По правде сказать, все были уверены, что утопленница — Габриэлла. И все же хранили какую-то нелепую надежду на то, что вещи войдут в свою нормальную колею и им будет представлено другое объяснение — простое и успокоительное. Смерть Петреску они приняли более равнодушно, это было что-то из другого мира; гибель Габриэллы задела их тем сильнее, что она была из их среды, и их кажущийся иммунитет рушился теперь, оставляя каждого перед возможной схваткой с небытием. Молчание нарушил Мирча.
— Ох, бедняга, бедняга… — произнес он дрожащим голосом.
— Прекратите, уважаемый… ведь вы мужчина!
— Нужно зажечь свечку… умерла без свечи, бедняга, и без причастия.
Милика самым неожиданным образом преодолела комизм своего повседневного поведения, и глаза, полные какой-то первобытной жалости, осветили все ее лицо.
— Извини меня, Лика, но так ведется издавна…
Кто-то поискал на подоконнике и протянул ей несколько тонких, скрючившихся от жары свечек.
— Свечки, купленные для Петреску…
— У нас в селе, когда кто-нибудь умирает, устраивают бдение… Прости меня, Лика.
— Чего это ты все: прости да прости?
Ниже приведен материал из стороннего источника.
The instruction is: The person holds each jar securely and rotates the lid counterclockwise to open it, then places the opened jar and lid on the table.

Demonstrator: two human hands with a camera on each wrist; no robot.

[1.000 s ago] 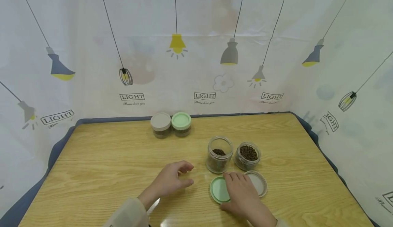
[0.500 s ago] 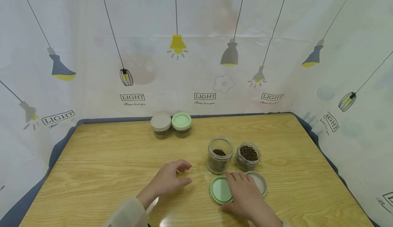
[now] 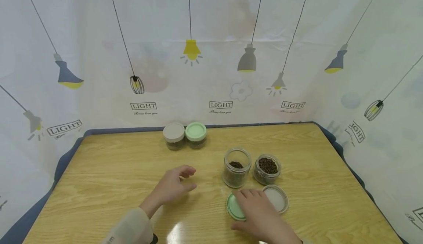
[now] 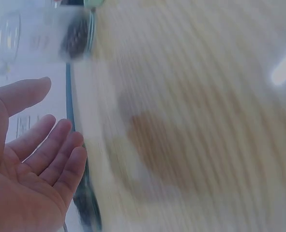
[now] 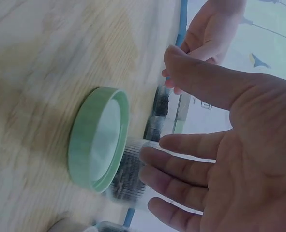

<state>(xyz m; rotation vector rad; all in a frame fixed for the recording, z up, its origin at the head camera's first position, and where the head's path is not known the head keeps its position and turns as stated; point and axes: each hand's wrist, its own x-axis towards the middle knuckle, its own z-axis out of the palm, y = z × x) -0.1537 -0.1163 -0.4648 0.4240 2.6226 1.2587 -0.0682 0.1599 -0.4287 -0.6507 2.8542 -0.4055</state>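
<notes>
The right hand (image 3: 259,214), fingers parted and empty, hovers over a round pale-green plastic lid (image 3: 235,206) lying hollow side up on the wood-grain tabletop (image 3: 115,170). The left hand (image 3: 172,183) is relaxed, empty. Pinching opposite rim edges should lift the lid level.

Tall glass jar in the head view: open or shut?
Open. The tall glass jar has a bare rim, dark beans show inside, and a green lid lies in front of it.
</notes>
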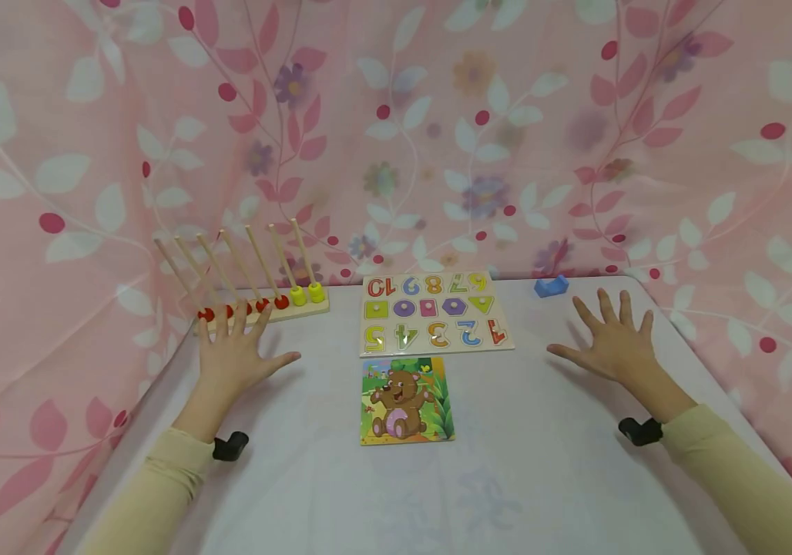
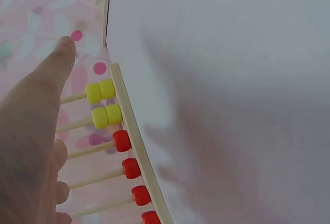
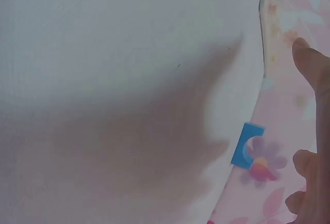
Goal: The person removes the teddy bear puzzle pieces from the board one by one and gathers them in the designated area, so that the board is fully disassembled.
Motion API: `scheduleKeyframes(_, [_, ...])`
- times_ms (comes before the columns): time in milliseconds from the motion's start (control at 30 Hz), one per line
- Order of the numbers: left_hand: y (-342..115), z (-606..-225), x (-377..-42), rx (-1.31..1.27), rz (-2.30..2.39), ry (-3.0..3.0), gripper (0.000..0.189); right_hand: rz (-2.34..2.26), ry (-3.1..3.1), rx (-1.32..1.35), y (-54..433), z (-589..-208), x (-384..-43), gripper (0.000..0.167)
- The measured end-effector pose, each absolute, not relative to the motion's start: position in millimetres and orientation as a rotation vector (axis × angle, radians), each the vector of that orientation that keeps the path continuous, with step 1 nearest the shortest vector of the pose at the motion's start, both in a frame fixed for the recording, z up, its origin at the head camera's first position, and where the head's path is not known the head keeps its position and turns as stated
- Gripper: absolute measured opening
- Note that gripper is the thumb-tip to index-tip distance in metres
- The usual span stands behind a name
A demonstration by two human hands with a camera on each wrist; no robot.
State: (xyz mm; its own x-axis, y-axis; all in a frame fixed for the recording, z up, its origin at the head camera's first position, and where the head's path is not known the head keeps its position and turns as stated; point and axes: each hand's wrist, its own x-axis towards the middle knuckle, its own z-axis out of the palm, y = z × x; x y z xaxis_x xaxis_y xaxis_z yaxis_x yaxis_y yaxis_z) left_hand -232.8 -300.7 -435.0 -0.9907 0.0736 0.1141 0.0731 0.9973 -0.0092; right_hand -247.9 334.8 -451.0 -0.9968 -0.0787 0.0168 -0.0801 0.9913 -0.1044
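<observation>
Fingers spread, my left hand (image 1: 233, 356) hovers over the table's left side, just in front of a wooden peg rack (image 1: 309, 307). Red beads (image 2: 131, 168) sit low on several of its pegs, and yellow beads (image 2: 106, 116) are stacked in pairs on two others. My right hand (image 1: 616, 344) is likewise spread above the table at the right, holding nothing; its shadow falls on the cloth in the right wrist view. Beyond it lies a small blue block (image 3: 247, 145) with a rounded notch. Between the hands are a number puzzle board (image 1: 437, 351) and a bear picture puzzle (image 1: 403, 405).
A white cloth covers the table (image 1: 285, 478). Behind and at both sides hangs a pink floral curtain (image 1: 424, 139). The number board holds coloured numerals and knobbed shapes. The rack's tall pegs lean up near the curtain at the back left.
</observation>
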Motion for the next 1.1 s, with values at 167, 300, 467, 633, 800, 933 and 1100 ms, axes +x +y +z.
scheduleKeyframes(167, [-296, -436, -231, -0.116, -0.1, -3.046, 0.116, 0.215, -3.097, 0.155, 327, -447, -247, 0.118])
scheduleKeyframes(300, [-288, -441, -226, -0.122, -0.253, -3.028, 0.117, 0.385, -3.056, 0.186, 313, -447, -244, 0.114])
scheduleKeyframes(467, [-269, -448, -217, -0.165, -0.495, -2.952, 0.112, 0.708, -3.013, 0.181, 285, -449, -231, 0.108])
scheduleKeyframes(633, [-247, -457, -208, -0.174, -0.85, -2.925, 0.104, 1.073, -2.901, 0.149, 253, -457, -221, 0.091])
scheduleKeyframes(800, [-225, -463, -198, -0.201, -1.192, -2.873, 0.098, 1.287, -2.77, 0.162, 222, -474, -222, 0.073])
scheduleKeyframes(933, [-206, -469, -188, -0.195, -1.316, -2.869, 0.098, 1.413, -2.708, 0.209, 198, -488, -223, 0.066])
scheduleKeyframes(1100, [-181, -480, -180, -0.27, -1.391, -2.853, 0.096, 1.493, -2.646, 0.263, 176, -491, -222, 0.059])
Разве мы не понимаем? Это ведь традиция, — взорвался Панделе, громко сморкаясь. — Посидим, товарищи… бедняга!..
Мона вздрогнула и, кутаясь в шелковистый халат, встряхнулась.
— Я… да, трагическая судьба… Алек, идешь?
— Ты иди, mon ange[28], я еще посижу. Прими снотворное и хорошенько укройся. Я приду, посмотрю, как ты себя чувствуешь… Да, господа, — сказал он, поворачиваясь к остальным, — женщины, хоть они и выше нас, обладают такой хрупкой нервной системой! Их надо жалеть, беречь… Моя мать…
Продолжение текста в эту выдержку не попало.